Brainfood: Improvement recapitulates domestication, Functional variation, Intensification, Gender & nutrition, Collaboration double, Losses, AgRenSeq , Crocus domestication, Saffron evolution, Mascarene CWR, Mexican CWR, ABS, Sweet cocoa, Tasty fruits, Baobab diversity
- How can developmental biology help feed a growing population? By figuring out how domestication hacked developmental processes.
- Distinct characteristics of genes associated with phenome-wide variation in maize (Zea mays). Analyzing a lot of traits at a time identifies a different set of phenotypically causal genes than more conventional single-trait approaches. What it all means in practice I have no idea, you tell me.

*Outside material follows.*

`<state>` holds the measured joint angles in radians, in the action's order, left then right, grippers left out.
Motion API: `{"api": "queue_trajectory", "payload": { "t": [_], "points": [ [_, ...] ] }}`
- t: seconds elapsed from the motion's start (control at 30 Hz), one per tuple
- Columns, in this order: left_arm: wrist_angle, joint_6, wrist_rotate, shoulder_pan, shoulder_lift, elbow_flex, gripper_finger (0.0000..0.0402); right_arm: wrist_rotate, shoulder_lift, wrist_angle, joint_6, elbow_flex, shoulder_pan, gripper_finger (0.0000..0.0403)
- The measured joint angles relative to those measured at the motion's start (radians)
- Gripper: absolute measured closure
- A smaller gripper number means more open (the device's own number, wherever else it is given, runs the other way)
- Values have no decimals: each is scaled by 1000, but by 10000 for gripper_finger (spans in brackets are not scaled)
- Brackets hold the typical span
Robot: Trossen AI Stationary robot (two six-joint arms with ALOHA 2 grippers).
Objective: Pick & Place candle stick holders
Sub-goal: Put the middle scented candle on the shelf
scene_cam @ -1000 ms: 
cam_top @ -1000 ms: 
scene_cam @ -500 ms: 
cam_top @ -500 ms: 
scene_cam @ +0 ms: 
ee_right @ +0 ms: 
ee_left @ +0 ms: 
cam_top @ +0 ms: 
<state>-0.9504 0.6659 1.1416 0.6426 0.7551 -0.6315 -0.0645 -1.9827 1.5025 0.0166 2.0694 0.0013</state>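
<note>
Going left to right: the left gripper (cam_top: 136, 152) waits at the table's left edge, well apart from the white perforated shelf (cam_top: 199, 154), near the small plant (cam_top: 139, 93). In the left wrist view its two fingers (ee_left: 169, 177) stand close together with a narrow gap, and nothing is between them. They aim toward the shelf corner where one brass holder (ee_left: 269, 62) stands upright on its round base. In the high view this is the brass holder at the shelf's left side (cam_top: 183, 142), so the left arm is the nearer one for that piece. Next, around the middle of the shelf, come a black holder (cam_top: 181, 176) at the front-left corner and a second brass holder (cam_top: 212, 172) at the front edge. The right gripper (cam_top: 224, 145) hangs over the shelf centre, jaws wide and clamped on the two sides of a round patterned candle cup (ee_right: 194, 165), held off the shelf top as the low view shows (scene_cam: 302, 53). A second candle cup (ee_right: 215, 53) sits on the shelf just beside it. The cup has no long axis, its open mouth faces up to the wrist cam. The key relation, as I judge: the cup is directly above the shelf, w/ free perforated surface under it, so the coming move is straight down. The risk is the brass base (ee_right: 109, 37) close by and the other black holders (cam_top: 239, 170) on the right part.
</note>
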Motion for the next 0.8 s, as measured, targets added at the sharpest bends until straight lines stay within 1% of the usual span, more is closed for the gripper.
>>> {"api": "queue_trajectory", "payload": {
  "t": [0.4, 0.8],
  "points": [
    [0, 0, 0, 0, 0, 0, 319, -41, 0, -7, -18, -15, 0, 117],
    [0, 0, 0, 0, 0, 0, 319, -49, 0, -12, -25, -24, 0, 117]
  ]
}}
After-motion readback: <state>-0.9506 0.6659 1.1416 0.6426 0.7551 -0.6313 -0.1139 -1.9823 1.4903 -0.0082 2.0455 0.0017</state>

- Sunflower pan-genome analysis shows that hybridization altered gene content and disease resistance. Not only is one trait not enough, one genome is not enough.

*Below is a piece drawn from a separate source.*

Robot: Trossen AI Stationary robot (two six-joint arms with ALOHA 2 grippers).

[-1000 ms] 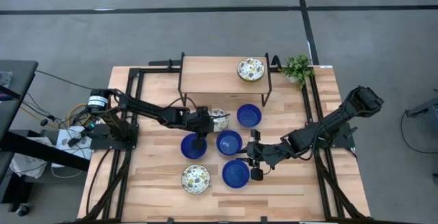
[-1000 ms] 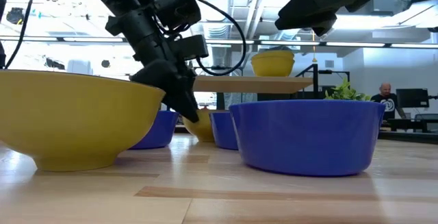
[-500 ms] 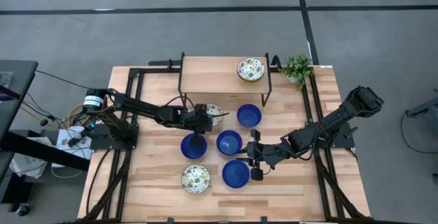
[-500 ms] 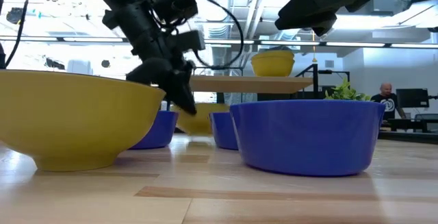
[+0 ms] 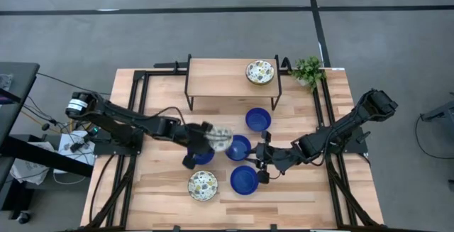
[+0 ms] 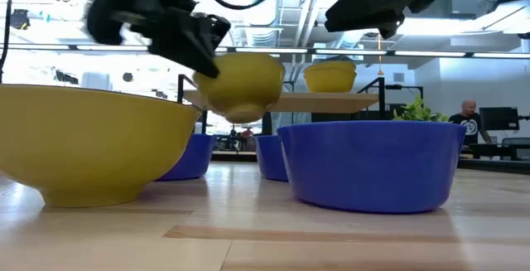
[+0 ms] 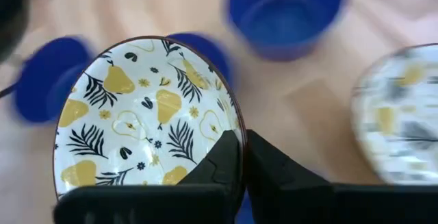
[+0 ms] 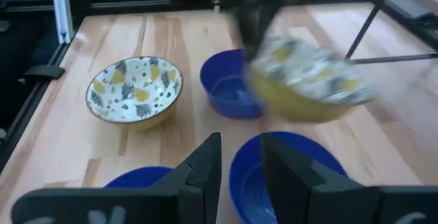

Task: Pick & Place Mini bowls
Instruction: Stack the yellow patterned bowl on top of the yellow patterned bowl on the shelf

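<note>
Left gripper (image 7: pixel 241 157): fingers pressed together on the rim of a patterned bowl (image 7: pixel 147 118), which hangs clear of the table among the blue bowls (image 5: pixel 237 147).

Right gripper (image 5: pixel 264 167): waits above the near blue bowl (image 5: pixel 244 179); fingers slightly parted, holding nothing.

Other patterned bowls: one on the raised shelf (image 5: pixel 260 72), one near the front edge (image 5: pixel 203 185).

Step (judged): carrying to a placement spot.

Technique: keep the bowl level; a rim pinch can let it swing. Clear neighbouring rims before lowering.

Risk: clipping a blue bowl.
</note>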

- Agriculturally productive yet biodiverse: human benefits and conservation values along a forest-agriculture gradient in Southern Ethiopia. Depends what you mean by productive.
- Does providing agricultural and nutrition information to both men and women improve household food security? Evidence from Malawi. Yes.
- Principles of effective collaboration in agricultural development and research for impact. Learn from the birds.
- Opening the dialogue: Research networks between high‐ and low‐income countries further understanding of global agro‐climatic challenges. See above. Maybe.
- The global burden of pathogens and pests on major food crops. About 20%. We talked about this…
- Resistance gene cloning from a wild crop relative by sequence capture and association genetics. A new way to reduce the above, using crop wild relatives.
- Adding color to a century‐old enigma: multi‐color chromosome identification unravels the autotriploid nature of saffron (Crocus sativus) as a hybrid of wild Crocus cartwrightianus cytotypes. Which means you can now re-synthesize it.
- Crop wild relative diversity and conservation planning in two isolated oceanic islands of a biodiversity hotspot (Mauritius and Rodrigues). Basically coffee.
- Diversity and conservation priorities of crop wild relatives in Mexico. Over 300 species, but not coffee.
- Benefit sharing mechanisms for agricultural genetic diversity use and on-farm conservation. Profit-sharing is better for conservation than technology transfer.
- Are Cocoa Farmers in Trinidad Happy? Exploring Factors Affecting their Happiness. Well, those whose main crop was not cacao are happier, which must say something.
- Edible fruits from Brazilian biodiversity: A review on their sensorial characteristics versus bioactivity as tool to select research. Eat Anacardium occidentale, Passiflora edulis and Acrocomia aculeata to be happiest. Seems very unadventurous, though.
- Genetic differentiation in leaf phenology among natural populations of Adansonia digitata L. follows climatic clines. Anyone going to do this for all those Brazilian fruits?